CAMPUS DIARY

Arrogant lecturers who give students hell

Universities should have a complaints and disciplinary mechanism

In Summary

• Many students suffer through lateness, moodiness and deliberate failing by lecturers

A university student before the start of online classes from home
A university student before the start of online classes from home
Image: SHARON MOAMBO

She logged onto the online platform for her first virtual class one hour past time. She had a reputation of taking attendance strictly, so the students all joined on time. Which meant they had been waiting for her for over an hour.

When she logged on, her first order of business was to read the Riot Act. She also had a reputation of high-handedness so that didn’t come as a surprise.

Her lectures were characterised by her infuriating lateness, moodiness, talking back at students and making extremely mean comments. One time, someone asked her to try and start the classes on time. Tardiness in online classes is worse than in physical classes, because you just sit at your device waiting for the lesson to begin. She’d respond by saying the classes were three hours long and she could join the class at any time within the three hours. Whenever she missed classes, or failed to cover enough due to her lateness, she’d fix make-up classes whenever she pleased. If anyone dared to make any objection, her response was simple: do not attend the class if you do not want to.

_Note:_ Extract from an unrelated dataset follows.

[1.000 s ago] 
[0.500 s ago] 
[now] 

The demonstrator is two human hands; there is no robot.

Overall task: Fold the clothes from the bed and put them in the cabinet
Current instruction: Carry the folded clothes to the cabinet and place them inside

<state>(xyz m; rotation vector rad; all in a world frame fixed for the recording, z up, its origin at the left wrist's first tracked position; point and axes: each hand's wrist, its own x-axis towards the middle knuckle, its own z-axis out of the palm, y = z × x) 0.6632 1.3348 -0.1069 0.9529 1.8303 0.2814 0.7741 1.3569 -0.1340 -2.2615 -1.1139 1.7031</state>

The day there was a Continuous Assessment Test was when we saw her craziness at its peak. The CAT was online. She was to send the link to two classes, which had around 300 students in total. She made a mistake and sent it to only 200. When the rest tried reaching out to her, she declined their calls, stating that if they missed the link, it was probably because they had not been attending classes. So, there they were, left in a limbo, not sure who to seek help from.

Two hours into the CAT, she realised she had indeed made a mistake. She now sent the link for the test to the rest of the student. Two hours later! By this time the students were disoriented and certainly not in the best state of mind to sit for a test. But the other option was to do the CAT with the next class, so, they were better off doing it then. If that wasn’t enough, she refused to add them extra time to cater for the two hours they lost due to her haughtiness.

Such lecturers are not uncommon. They are full of hubris and think that they know it all. They are irreproachable and seem determined to make students’ lives miserable. Unfortunately, most institutions of higher education, especially public ones, lack the mechanisms where students can make complaints about such lecturers to ensure action is taken against them. Often, there is also the fear among students that reporting such poor conduct may lead to dire consequences where the lecturer decides to deliberately make the class fail their exam as a way of hitting back at them.

Learning institutions should put in place mechanisms to deal with such unbecoming conduct. One important strategy could be providing a platform to report such incidents, while ensuring whistleblowers are not disadvantaged in any way for speaking out. There could also be non-students who randomly attend lectures to assess how the course instructor is doing the job.

Prevention will always be better than cure. Human resource departments in campuses should consider one’s interpersonal skills when hiring lecturers as opposed to just checking academic qualifications. Not everyone who is good at academics makes a good teacher.